A bagagem do dramaturgo da vida como ela é e do cronista das chuteiras imortais continha as obras de Euclides da Cunha e Gilberto Freyre, dois intérpretes que fizeram o brasileiro deixar de arranhar o litoral, na expressão de frei Vicente do Salvador, e olhar para as entranhas da identidade nacional. A leitura de suas crônicas esportivas é um passeio deleitoso não só pelo estilo coloquial como pela fina capacidade de compreensão da aventura humana e sua organização social que distingue os escritores. 

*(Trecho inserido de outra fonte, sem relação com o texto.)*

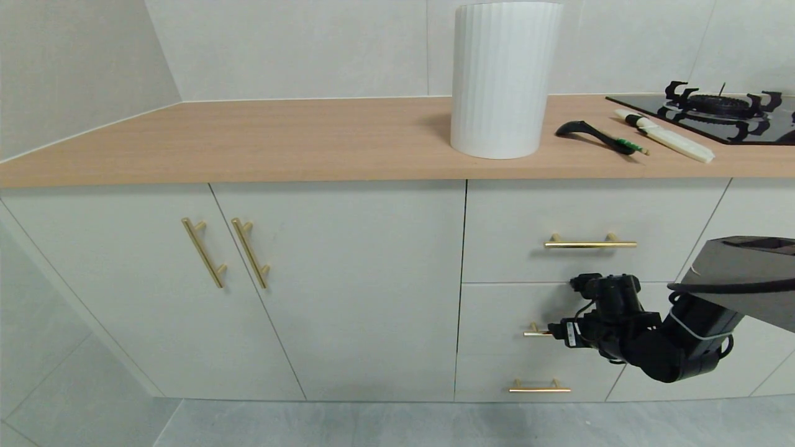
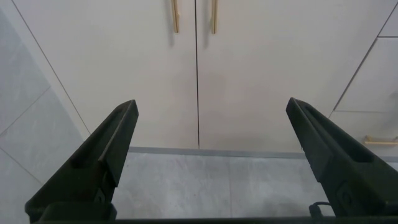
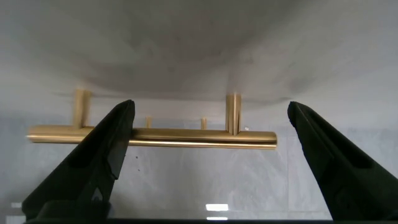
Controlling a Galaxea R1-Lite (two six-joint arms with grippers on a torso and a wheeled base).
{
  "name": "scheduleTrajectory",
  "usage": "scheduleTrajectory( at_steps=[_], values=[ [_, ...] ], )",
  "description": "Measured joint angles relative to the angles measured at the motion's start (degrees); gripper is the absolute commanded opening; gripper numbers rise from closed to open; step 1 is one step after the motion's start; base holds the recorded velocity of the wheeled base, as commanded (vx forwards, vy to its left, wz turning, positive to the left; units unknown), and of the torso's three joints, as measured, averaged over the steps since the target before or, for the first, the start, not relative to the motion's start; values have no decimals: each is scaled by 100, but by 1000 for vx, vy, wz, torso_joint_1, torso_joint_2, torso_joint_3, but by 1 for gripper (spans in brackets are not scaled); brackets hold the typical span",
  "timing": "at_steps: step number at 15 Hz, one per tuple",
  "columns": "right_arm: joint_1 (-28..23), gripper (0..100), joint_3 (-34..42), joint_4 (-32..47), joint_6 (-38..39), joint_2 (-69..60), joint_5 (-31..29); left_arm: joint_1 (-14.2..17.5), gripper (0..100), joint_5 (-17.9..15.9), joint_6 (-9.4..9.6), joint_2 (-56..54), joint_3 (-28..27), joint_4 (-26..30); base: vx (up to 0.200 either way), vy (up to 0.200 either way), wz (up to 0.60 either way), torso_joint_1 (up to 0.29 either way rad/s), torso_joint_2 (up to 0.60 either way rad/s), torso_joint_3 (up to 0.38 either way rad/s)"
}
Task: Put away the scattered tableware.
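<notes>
On the wooden countertop (image 1: pixel 279 136) lie a black scoop with a green-banded handle (image 1: pixel 596 136) and a long white utensil (image 1: pixel 667 139), to the right of a tall white ribbed container (image 1: pixel 500 77). My right gripper (image 1: pixel 562 332) is low in front of the middle drawer (image 1: pixel 503 310), right at its gold handle (image 1: pixel 535 333). In the right wrist view the gripper (image 3: pixel 210 109) is open, and the handle bar (image 3: pixel 155 136) runs across the gap between its fingers. My left gripper (image 2: pixel 211 104) is open and holds nothing, facing the base of the cupboard doors (image 2: pixel 261 74).
A black gas hob (image 1: pixel 714 112) sits at the counter's far right. The top drawer has a gold handle (image 1: pixel 590 244), the bottom drawer another (image 1: pixel 539 388). Two cupboard doors with gold handles (image 1: pixel 227 251) fill the left. Grey tiled floor (image 1: pixel 372 425) lies below.
</notes>
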Motion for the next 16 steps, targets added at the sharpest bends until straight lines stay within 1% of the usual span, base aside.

Nelson observa o esporte além do horizonte limitado de um jogo. Uma partida da seleção era uma cruzada épica. Os jogadores, argonautas em busca do velocino de ouro, ou seja, a Taça Jules Rimet. Apreciava o talento, a técnica, mas ponderava que o futebol não e um jogo gentil, e a Copa do Mundo, “uma guerra de foice no escuro”, e daí repudiava a “humildade” que muitos pregavam para a seleção. Repetia que ninguém era mais violento que os aristocráticos jogadores ingleses, e, sem meias palavras, mostrava compreensão quando um ofendido reagia ao pontapé com outro ainda maior. Divisava o vaivém de homens concretos, movidos a virtudes e deformidades, encenando a vida em forma de futebol num campo verde. Sabia avaliar um caráter, exaltar uma virtude, e por isso era pródigo em alcunhas, tipos e comparações. Se, como ainda hoje, seus colegas perdiam-se em discussões bizantinas acerca da inteligência e o infantilismo de Garrincha, o olho e a pena do escritor eram certeiros em observar e imprimir argúcias deste naipe: “Todos nós dependemos do raciocínio. Não atravessamos a rua, ou chupamos um Chicabon, sem todo um lento e intrincado processo mental. Ao passo que Garrincha nunca precisou pensar. Garrincha não pensa. Tudo nele se resolve pelo instinto, pelo jato puto e irresistível do instinto.”
 
Tomando o futebol como metáfora da sociedade nacional, esforçou-se para superar o “complexo de vira-latas” instalado no subconsciente do torcedor após as Copa de 1950 e 1954. Persistia a convicção de que o jogador brasileiro era covarde, tremia diante do estrangeiro. O cronista combateu a ofensiva derrotista como um zagueiro zeloso. Uma de suas cruzadas foi contra os “entendidos” – seus colegas da crônica esportiva, “Narciso às avessas, que cospem na própria imagem”. Não importava que o “entendido” fosse ninguém menos que Leônidas da Silva, o Diamante Negro, inventor da bicicleta, um dos maiores centroavantes da história, comentarista de rádio na Copa de 1958. Nelson o arrasava quando Leônidas jorrava bobagens como sugerir que Pelé fosse barrado. Por incrível que pareça hoje, o Rei debutante não era unanimidade em 1958, mas Nelson fez campanha para que fosse à Suécia, mesmo machucado, por vislumbrar no jovem gênio da bola “plenitude de confiança, de certeza, de otimismo”, e escandalizava os moderados ao dizer que a maior virtude de Pelé era a “imodéstia absoluta. Põe-se por cima de tudo e de todos”. E é nesse altiplano que na crônica esportiva do Brasil eleva-se a genialidade de Nelson Rodrigues.